The reply should contain all the data below, repeated exactly, and none of the images.

##############################

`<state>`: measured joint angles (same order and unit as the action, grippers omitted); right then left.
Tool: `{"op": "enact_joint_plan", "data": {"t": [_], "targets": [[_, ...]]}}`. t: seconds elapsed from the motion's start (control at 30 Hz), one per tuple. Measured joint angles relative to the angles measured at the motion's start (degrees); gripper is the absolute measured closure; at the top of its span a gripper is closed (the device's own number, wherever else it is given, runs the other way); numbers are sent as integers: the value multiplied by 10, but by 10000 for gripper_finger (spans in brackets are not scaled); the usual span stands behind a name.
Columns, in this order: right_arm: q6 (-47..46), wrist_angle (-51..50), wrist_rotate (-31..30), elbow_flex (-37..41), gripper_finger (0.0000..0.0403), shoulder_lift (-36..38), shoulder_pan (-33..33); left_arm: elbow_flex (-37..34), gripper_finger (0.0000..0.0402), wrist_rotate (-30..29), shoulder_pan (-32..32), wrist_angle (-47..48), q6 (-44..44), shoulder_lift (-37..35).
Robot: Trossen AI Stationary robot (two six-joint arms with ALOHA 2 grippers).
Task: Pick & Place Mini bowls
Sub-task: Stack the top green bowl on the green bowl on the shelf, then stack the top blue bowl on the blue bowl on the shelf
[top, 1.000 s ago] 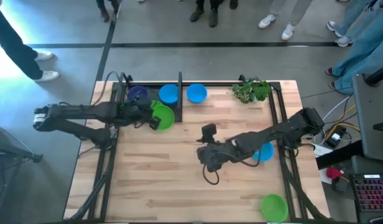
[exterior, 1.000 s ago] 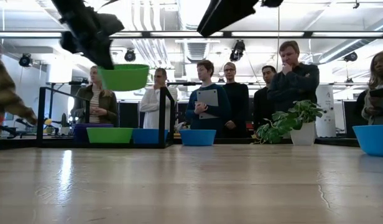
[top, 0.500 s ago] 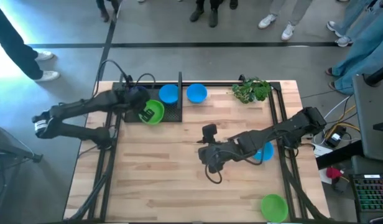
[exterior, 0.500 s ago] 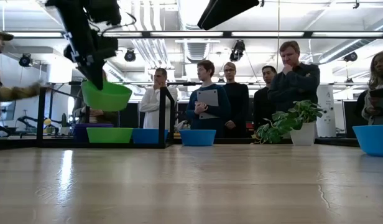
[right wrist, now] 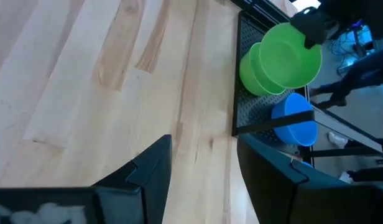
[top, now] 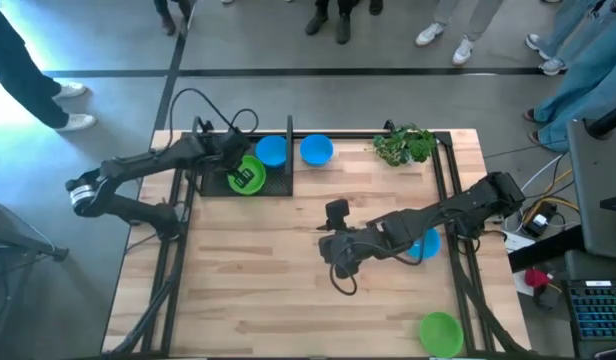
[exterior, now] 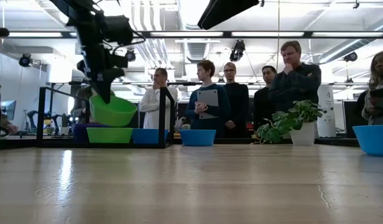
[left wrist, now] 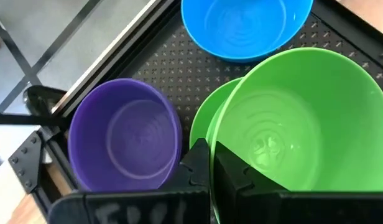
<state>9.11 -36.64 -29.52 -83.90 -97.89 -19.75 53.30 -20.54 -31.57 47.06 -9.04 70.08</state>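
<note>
My left gripper [left wrist: 211, 163] is shut on a lime green mini bowl [left wrist: 303, 124] over the black tray [top: 278, 182] at the table's far left. A second green bowl [left wrist: 205, 127], a purple bowl [left wrist: 126, 143] and a blue bowl [left wrist: 244, 25] sit in the tray below it. In the low view the held bowl [exterior: 114, 111] hangs just above the tray's green bowl [exterior: 109, 135]. My right gripper [top: 340, 268] is open above the bare table's middle, touching nothing. Other bowls stand on the table: blue [top: 316, 150], blue [top: 425, 244], green [top: 440, 332]. My left gripper pinches the held green bowl by its rim [left wrist: 221, 134], one finger [left wrist: 236, 171] inside the bowl and one outside. It comes from above, pointing down. The bowl is lifted clear and tilted, just over the green bowl in the tray.
A leafy plant sprig [top: 406, 145] stands at the far edge, right of the blue bowl. Black frame rails [top: 453, 200] run along both table sides. Bare wood [top: 258, 290] fills the near half. People stand beyond the far edge [exterior: 291, 81].
My left gripper has carried the green bowl toward the far left, over the tray, and down. The bowl was high and level; it now hangs tilted just above the tray's green bowl.
</note>
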Motion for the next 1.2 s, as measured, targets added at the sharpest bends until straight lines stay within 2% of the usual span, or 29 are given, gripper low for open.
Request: {"op": "enact_joint_plan", "data": {"t": [0.3,0.63,0.8,1.07,1.2], "targets": [[-10,-6,0,0,225,0,0,0,402,0,-15,-28,7,55],[-12,-6,0,0,225,0,0,0,390,1,-17,-28,7,62],[-12,-6,0,0,225,0,0,0,372,1,-17,-30,21,61],[-11,-6,0,0,225,0,0,2,322,9,-17,-29,34,61],[-11,-6,0,0,225,0,0,18,313,10,-17,-19,28,54]]}}
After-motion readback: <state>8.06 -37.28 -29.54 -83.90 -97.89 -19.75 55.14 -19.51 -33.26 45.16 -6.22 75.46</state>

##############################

WRITTEN ANSWER:
`<state>`: measured joint angles (same order and unit as the action, grippers omitted); right then left.
Tool: `{"op": "enact_joint_plan", "data": {"t": [_], "targets": [[_, ...]]}}`. t: seconds elapsed from the motion's start (control at 30 Hz), one per tuple. Measured joint angles relative to the angles measured at the motion's start (degrees); gripper is the absolute measured closure; at the top of its span a gripper is closed (the device's own number, wherever else it is given, runs the other way); numbers are sent as integers: the value multiplied by 10, but by 10000 for gripper_finger (spans in brackets are not scaled); the usual span stands behind a name.
Columns, in this order: right_arm: q6 (-47..46), wrist_angle (-51..50), wrist_rotate (-31..30), elbow_flex (-37..41), gripper_finger (0.0000..0.0403), shoulder_lift (-36..38), shoulder_pan (-33..33); left_arm: elbow_flex (-37..34), gripper_finger (0.0000..0.0402), wrist_rotate (-30..29), shoulder_pan (-32..32), wrist_angle (-47..48), q6 (-44..44), shoulder_lift (-37..35).
Robot: Trossen AI Stationary robot (two six-joint arms with ALOHA 2 grippers).
Task: Pick & Place Mini bowls
Sub-task: Stack the top green bowl on the green bowl on the shelf, then stack the top blue bowl on the blue bowl on the shelf
[top, 1.000 s ago] 
[exterior, 1.000 s ago] 
[top, 0.500 s ago] 
[exterior, 0.500 s ago] 
[right wrist, now] 
[top, now] 
[exterior, now] 
[left wrist, now] 
<state>9.11 -36.64 -29.52 -83.90 -97.89 -19.75 53.30 -20.54 -31.57 47.06 -9.04 70.08</state>
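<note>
My left gripper [left wrist: 211, 163] is shut on a lime green mini bowl [left wrist: 303, 124] over the black tray [top: 278, 182] at the table's far left. A second green bowl [left wrist: 205, 127], a purple bowl [left wrist: 126, 143] and a blue bowl [left wrist: 244, 25] sit in the tray below it. In the low view the held bowl [exterior: 114, 111] hangs just above the tray's green bowl [exterior: 109, 135]. My right gripper [top: 340, 268] is open above the bare table's middle, touching nothing. Other bowls stand on the table: blue [top: 316, 150], blue [top: 425, 244], green [top: 440, 332]. My left gripper pinches the held green bowl by its rim [left wrist: 221, 134], one finger [left wrist: 236, 171] inside the bowl and one outside. It comes from above, pointing down. The bowl is lifted clear and tilted, just over the green bowl in the tray.
A leafy plant sprig [top: 406, 145] stands at the far edge, right of the blue bowl. Black frame rails [top: 453, 200] run along both table sides. Bare wood [top: 258, 290] fills the near half. People stand beyond the far edge [exterior: 291, 81].
My left gripper has carried the green bowl toward the far left, over the tray, and down. The bowl was high and level; it now hangs tilted just above the tray's green bowl.
</note>
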Motion for the next 1.2 s, as measured, targets added at the sharpest bends until straight lines stay within 2% of the usual span, or 29 are given, gripper low for open.
Request: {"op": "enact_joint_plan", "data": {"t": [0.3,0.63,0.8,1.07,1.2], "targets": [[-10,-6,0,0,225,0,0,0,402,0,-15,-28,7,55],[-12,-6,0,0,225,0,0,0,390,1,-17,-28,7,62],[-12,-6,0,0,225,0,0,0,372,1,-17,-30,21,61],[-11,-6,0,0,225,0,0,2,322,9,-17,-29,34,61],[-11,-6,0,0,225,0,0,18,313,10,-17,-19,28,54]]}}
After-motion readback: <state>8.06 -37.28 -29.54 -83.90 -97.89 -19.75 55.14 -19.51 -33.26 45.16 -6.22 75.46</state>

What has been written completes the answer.